WILMINGTON, Del. (AP) - When Firefighter Bill Kirlin Jr. heard the horns and the sirens of the trucks blaring last month at Wilmington Fire Station No. 4, it was possibly the last time a Kirlin would have a traditional “blowout ceremony” for retiring firefighters.

Kirlin’s son, Brandan, drove him away on his last day, just as Kirlin himself drove his father, Battalion Chief William T. Kirlin Sr., at his blowout ceremony in 1990.

Kirlin is a third-generation Wilmington firefighter. His grandfather, Deputy Chief Michael J. Kirlin Sr., was killed fighting a fire in 1955.

But Kirlin has steered his son away from a career in the fire service, perhaps ending the family tradition this year because, he argues, salaries have stalled and violence has increased in Wilmington.

“I wanted him to be fourth-generation WFD, but the money’s just not there,” Kirlin said. “I wanted him to learn a trade. It saddens me, but that’s what he has to do for him to have more than me and struggle less than I struggled.”

Kirlin said the economics of being a paid firefighter make people like him, sons of firefighters, a dying breed in the fire service. City firefighters start at about $35,000 a year and max out at $59,000.

Brandan, 17, will graduate from high school soon and has been accepted into a union electrician apprenticeship program. Brandan said he still might seek a career in the fire service if his apprenticeship doesn’t work out.

City Fire Union President Bruce Schweiger wished Kirlin well and said he did a lot of good for the union over the years. But Schweiger offered a different perspective on the current state of the force. A city firefighter is still a desired and coveted position, and the tradition of sons of firefighters joining the force continues, he said.

“If we announced there was a new fire academy today, hundreds of people would apply,” Schweiger said. “A recently retired officer has a son who came on the force four years ago, and another firefighter just asked me when we’ll be hiring again because his son is interested in joining.”

The 55-year-old Kirlin said he decided to retire while driving to work in March, a day before he would start his 30th year on the job.

“I was driving in one day and said, ‘I think I’ve had enough,’” he said. “My father retired at 59 after 35 years on the job. He was dead at 69. He paid all those years into the pension and collected it for only 10 years. I want to collect it for 30 years. I think I have a shot.”

A new schedule instituted a couple years ago that has firefighters work for 24 straight hours, then have three days off, then work another 24-hour shift had been taking a toll on him. Often, he’d go on several fire calls during a shift, then struggle to make it in to his second job as a teacher’s aide at Hodgson Vo-Tech.
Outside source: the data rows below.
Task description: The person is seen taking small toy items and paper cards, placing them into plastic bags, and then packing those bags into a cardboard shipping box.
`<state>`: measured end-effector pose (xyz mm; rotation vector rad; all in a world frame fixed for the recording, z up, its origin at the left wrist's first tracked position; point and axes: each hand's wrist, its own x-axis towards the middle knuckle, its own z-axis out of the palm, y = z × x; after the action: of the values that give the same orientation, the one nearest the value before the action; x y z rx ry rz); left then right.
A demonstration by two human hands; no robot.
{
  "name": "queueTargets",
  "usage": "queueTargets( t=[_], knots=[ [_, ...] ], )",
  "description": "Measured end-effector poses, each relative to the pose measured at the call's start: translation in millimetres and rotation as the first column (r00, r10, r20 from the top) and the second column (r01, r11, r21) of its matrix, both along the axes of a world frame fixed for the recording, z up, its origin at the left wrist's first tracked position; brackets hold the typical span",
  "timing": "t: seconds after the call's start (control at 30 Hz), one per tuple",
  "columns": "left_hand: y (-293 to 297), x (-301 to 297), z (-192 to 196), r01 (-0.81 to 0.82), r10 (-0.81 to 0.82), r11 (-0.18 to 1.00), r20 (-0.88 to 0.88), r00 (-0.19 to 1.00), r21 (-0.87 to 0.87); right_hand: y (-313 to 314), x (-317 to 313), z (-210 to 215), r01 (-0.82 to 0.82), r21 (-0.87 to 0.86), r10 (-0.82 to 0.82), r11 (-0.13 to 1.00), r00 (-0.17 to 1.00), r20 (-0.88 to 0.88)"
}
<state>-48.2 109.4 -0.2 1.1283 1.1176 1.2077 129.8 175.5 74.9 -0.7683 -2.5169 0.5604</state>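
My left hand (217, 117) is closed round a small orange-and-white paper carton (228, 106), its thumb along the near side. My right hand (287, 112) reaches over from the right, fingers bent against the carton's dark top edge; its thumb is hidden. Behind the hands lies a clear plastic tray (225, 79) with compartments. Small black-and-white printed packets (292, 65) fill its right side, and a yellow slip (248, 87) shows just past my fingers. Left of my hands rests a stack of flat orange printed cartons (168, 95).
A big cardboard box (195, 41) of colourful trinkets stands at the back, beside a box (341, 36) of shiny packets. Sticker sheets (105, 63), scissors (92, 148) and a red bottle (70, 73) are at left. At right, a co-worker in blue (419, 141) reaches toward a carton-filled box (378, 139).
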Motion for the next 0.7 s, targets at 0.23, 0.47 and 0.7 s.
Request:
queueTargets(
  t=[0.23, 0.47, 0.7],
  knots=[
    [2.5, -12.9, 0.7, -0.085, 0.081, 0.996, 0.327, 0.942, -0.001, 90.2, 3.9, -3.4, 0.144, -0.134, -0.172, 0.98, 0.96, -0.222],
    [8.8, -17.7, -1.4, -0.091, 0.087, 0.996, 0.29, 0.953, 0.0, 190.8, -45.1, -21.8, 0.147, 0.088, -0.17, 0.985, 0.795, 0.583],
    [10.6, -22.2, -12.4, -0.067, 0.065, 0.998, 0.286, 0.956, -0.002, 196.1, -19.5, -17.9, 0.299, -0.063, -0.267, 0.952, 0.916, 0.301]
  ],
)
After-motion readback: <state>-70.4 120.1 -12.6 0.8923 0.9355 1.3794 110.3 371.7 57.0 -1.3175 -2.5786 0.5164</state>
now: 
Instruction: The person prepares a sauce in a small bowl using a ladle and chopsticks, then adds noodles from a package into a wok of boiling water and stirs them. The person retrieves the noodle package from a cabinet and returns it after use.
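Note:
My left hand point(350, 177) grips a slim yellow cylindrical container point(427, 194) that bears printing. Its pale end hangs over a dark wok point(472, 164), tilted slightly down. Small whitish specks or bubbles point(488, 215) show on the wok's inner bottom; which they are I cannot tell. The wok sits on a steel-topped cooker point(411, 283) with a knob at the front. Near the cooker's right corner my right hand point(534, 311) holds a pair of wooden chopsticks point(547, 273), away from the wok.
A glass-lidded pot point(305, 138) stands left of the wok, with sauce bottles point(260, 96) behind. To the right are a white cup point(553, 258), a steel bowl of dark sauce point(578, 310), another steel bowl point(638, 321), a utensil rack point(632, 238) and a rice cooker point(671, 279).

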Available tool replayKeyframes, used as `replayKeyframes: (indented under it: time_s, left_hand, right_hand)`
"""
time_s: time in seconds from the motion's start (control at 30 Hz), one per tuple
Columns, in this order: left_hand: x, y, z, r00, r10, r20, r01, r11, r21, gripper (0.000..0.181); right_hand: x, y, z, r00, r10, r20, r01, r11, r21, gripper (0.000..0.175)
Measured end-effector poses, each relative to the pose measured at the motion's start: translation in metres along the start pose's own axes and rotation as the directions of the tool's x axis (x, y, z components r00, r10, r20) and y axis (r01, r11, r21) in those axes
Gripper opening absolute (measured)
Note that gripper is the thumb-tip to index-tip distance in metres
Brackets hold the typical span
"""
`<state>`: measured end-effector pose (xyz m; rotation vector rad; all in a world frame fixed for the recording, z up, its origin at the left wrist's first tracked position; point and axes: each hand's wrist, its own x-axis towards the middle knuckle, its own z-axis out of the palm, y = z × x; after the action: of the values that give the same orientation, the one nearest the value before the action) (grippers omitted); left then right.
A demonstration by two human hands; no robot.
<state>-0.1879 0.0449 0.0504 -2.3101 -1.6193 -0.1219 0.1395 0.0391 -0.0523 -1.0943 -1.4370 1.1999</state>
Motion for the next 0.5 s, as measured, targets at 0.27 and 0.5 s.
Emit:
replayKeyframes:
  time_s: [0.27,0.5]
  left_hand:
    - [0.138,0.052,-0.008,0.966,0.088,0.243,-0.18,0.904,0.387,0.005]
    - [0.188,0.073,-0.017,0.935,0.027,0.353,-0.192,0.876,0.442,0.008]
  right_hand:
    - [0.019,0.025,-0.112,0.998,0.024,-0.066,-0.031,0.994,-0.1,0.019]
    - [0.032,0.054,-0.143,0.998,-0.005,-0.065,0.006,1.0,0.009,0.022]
He teaches auto body courses there and helps coach the girls lacrosse team.

After 30 years as a firefighter, which he said was filled with “trauma and drama,” he laughs when people ask why he would want to deal with a bunch of high school students.

“Two years ago, I gave chest compression on a 15-year-old kid who had been shot and wound up dying,” he said. “Dealing with a kid who might have a crappy attitude in a high school is easy and rewarding in comparison.”

Kirlin said the first highlight of his career was getting on the job in the first place. Having a dad and an uncle in the department could sometimes be a hindrance, not a help, he said, as sometimes the decision-makers in the hiring process might not like your relatives.